FI RELÈVE – Matthew Rodier est le plus récent lauréat du Prix du leader de moins de 40 ans de l'Association canadienne du commerce des valeurs mobilières (ACCVM). S'il s’agit d’une belle reconnaissance pour ce gestionnaire de portefeuille âgé de 35 ans, qui a été choisi parmi 32 finalistes de partout au Canada, il n'entend pas pour autant s'asseoir sur ses lauriers.


Cette récompense « me motive encore plus à continuer d'être le meilleur conseiller possible pour mes clients », dit ce spécialiste de la retraite et gestionnaire de portefeuille qui dirige depuis 2013 à Montréal son propre cabinet Gestion de patrimoine Rodier, affilié à TD. La recette de son succès ? « Je fais très bien mes devoirs avant de rencontrer des clients potentiels », explique-t-il, sans vouloir en dévoiler davantage sur ses réalisations qui lui ont permis de remporter ce prix.

Matthew Rodier a commencé à s'intéresser plus sérieusement au monde de la finance vers 17-18 ans, en réalisant que ses comptes et placements, de même que ceux de ses parents, pourraient sans doute offrir de meilleurs rendements.

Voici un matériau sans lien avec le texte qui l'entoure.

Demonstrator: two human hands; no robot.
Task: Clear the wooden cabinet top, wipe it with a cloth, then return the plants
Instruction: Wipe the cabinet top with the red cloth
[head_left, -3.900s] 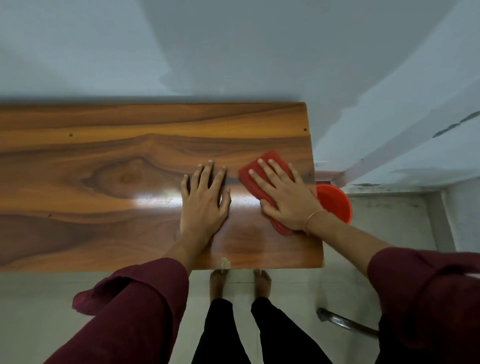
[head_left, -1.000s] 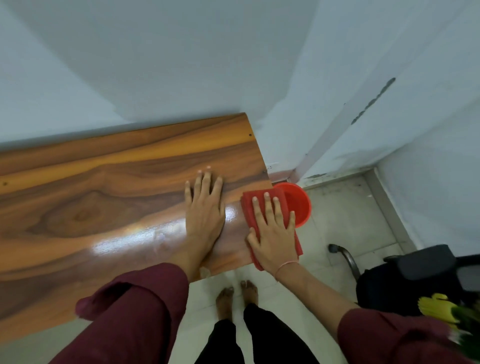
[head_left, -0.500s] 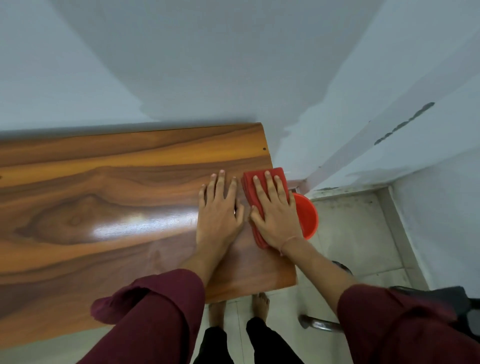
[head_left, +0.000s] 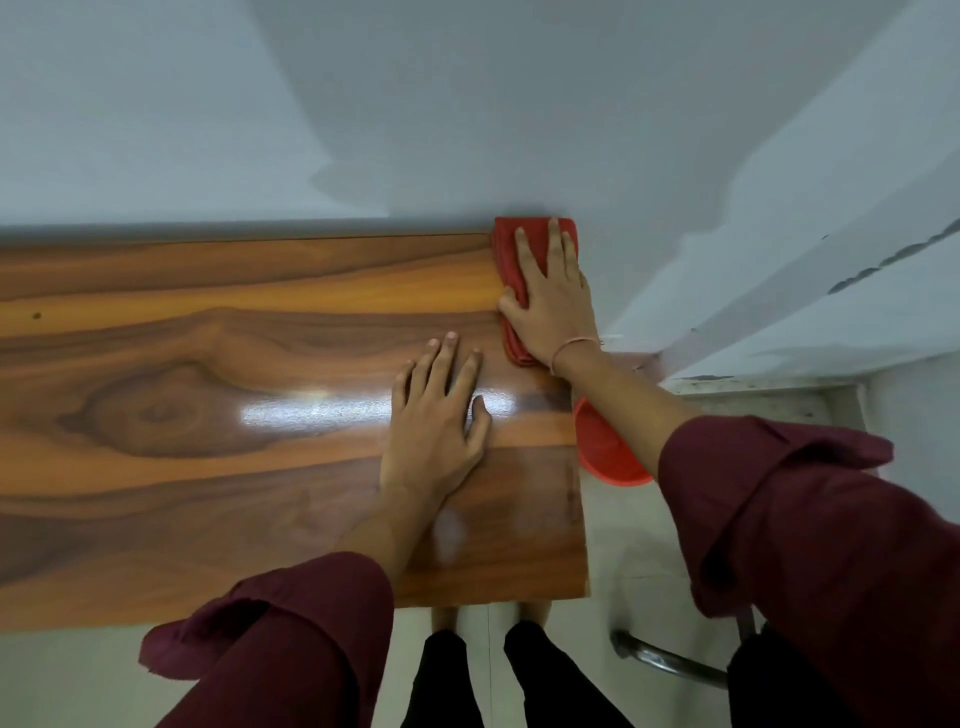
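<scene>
The wooden cabinet top (head_left: 208, 395) fills the left and middle of the head view, glossy and bare, with a bright glare patch. A folded red cloth (head_left: 511, 249) lies in its far right corner against the wall. My right hand (head_left: 553, 296) presses flat on the cloth with straight fingers. My left hand (head_left: 434, 431) rests flat on the wood near the right end, fingers spread. No plants are in view.
A red bucket (head_left: 608, 452) stands on the floor just past the cabinet's right edge, partly hidden by my right forearm. A metal chair leg (head_left: 670, 662) curves over the tiled floor at lower right. Pale walls close in behind and to the right.
My right hand has slid the red cloth away from me along the right edge, from beside my left hand to the far corner at the wall. My left hand stays flat.
</scene>
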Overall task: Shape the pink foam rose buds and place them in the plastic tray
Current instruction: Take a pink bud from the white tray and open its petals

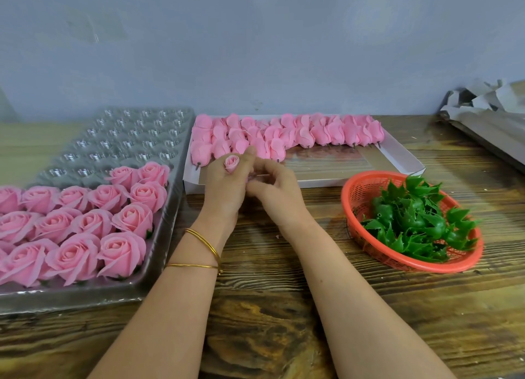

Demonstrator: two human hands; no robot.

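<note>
Plain grey-blue wall [255,37], faintly scuffed. Dark-grained wooden table [270,307] against it. Crumpled grey paper [488,103] at far right edge.

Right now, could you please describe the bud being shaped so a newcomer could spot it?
Find the white box of pink buds at the back of the wooden table. Just in front of its left end, the left hand grips one small bud. It alone is tightly rolled and held up; the rest lie in rows.
</note>
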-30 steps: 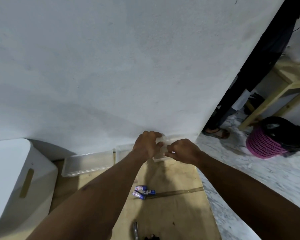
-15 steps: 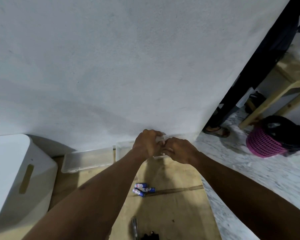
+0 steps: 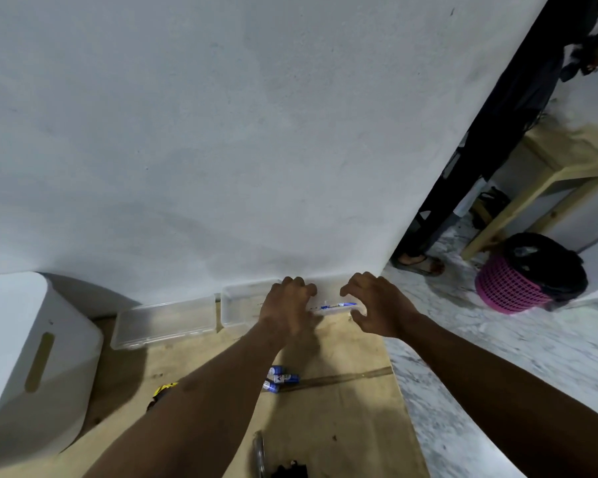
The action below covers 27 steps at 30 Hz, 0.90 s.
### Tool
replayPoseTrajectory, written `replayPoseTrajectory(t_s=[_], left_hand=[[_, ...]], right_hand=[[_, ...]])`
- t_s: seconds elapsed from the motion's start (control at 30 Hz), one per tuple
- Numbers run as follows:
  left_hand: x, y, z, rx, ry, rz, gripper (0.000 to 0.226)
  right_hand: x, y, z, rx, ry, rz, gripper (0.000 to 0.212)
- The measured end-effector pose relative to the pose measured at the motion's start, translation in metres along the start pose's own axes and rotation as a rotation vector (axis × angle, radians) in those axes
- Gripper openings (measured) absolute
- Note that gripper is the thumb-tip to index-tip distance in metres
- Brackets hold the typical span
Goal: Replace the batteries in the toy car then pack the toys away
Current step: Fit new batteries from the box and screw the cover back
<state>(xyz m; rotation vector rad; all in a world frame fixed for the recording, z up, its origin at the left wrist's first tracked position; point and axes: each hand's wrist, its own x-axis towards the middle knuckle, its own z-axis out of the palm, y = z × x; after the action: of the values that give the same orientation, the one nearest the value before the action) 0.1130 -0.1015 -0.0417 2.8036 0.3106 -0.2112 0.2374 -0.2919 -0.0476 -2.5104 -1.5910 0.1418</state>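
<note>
While your left hand [image 3: 289, 303] is curling over the clear box [image 3: 242, 301] mid-frame, I cannot tell if it is gripping. Your right hand [image 3: 376, 305] is hanging open beside the small case [image 3: 337, 307]. The 3 batteries [image 3: 280, 378] are lying below, so your left arm [image 3: 204, 401] could be knocking them away. What may be the toy car [image 3: 289, 471] is getting cut off at the bottom edge.

Colour readout on my feed:
Blue-and-white batteries [image 3: 280, 378], tan plywood board [image 3: 342, 419], clear boxes [image 3: 163, 322], white bin [image 3: 32, 339], pink lattice basket [image 3: 507, 293] with black liner [image 3: 545, 260], grey-white marbled floor [image 3: 480, 357], pale grey wall [image 3: 256, 132].
</note>
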Motion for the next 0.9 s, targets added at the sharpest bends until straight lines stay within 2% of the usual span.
replayPoseTrajectory(t_s=[0.17, 0.47, 0.7, 0.8, 0.9], left_hand=[[0.000, -0.002, 0.011, 0.137, 0.006, 0.063, 0.043], [0.001, -0.008, 0.015, 0.230, 0.016, 0.136, 0.039], [0.000, -0.008, 0.017, 0.275, 0.014, 0.177, 0.039], [-0.005, -0.015, 0.009, 0.293, -0.008, 0.215, 0.043], [-0.025, -0.029, -0.002, 0.167, 0.068, 0.196, 0.058]], right_hand=[[0.002, 0.002, 0.017, 0.022, -0.011, 0.081, 0.038], [0.010, 0.011, 0.021, -0.133, -0.034, -0.087, 0.043], [0.008, 0.011, 0.027, -0.174, 0.006, -0.108, 0.042], [0.008, 0.007, 0.024, -0.163, 0.004, -0.081, 0.040], [0.008, -0.009, 0.016, -0.176, 0.052, -0.079, 0.034]])
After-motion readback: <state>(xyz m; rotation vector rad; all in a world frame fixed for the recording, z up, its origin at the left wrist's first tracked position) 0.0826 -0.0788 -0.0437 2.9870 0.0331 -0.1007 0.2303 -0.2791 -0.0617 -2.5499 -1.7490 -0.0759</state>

« J'ai alors décidé que je voulais faire carrière en aidant les autres, particulièrement ceux qui travaillent très fort en économisant juste un peu d'argent, à bâtir un portefeuille qui leur permette de réaliser leurs rêves », souligne le titulaire d'un baccalauréat en commerce, avec spécialisation en finance et marketing, de l'École de gestion John-Molson de l'Université Concordia.

Respecter les clients

Il a même fait ses premiers pas chez TD pendant ses études universitaires, comme caissier, où il a notamment appris l'importance du service à la clientèle. « Il y avait beaucoup de sessions de formation qui mettaient l'emphase sur les meilleurs façons de parler aux clients et de les servir », se souvient-il, en précisant que ces leçons lui servent encore grandement aujourd'hui.

« Il faut toujours respecter les clients et l'industrie, travailler très fort, et le succès va suivre », conseille Matthew Rodier. D'autant qu'un jeune conseiller qui entreprend sa carrière a généralement besoin de faire ses preuves. « À 26 ans, quand j'ai commencé, mon plus grand défi était de convaincre des gens qui avaient bien souvent deux fois mon âge et plus de me faire confiance. Je ne pouvais pas miser sur mon expertise, mais plutôt sur mes connaissances en matière de placement et de planification de la retraite ».

Toujours apprendre

De 2003 à 2008, il travaillera comme conseiller financier chez TD Canada Trust, puis deviendra gestionnaire de portefeuille au sein du groupe Gestion de patrimoine TD. Mais pas avant d'avoir parfait ses connaissances en suivant diverses formations du Canadian Securities institute (CSI), un organisme faisant partie du groupe Services de formation et d'accréditation de Moody's Analytics qui octroie divers titres et certificats aux professionnels du secteur financier.

« Mes connaissances en placement n'étaient pas au top et j'avais besoin d'améliorer mon expertise en matière d'obligations, d'actions et de FNB », explique celui qui continue encore aujourd'hui à étudier. « Quand une personne affirme ne plus rien avoir à apprendre, c'est le commencement de la fin de sa carrière », dit-il.

Il faut d'autant plus pousser davantage sa formation et ses compétences que l'industrie fait face à de grands changements, constate-t-il. Comme l'émergence des robots-conseillers et des fintech. « Les technologies évoluent sans cesse et, à titre de conseiller, il faut savoir les utiliser le plus efficacement possible afin de mieux desservir les clients », fait valoir Matthew Rodier.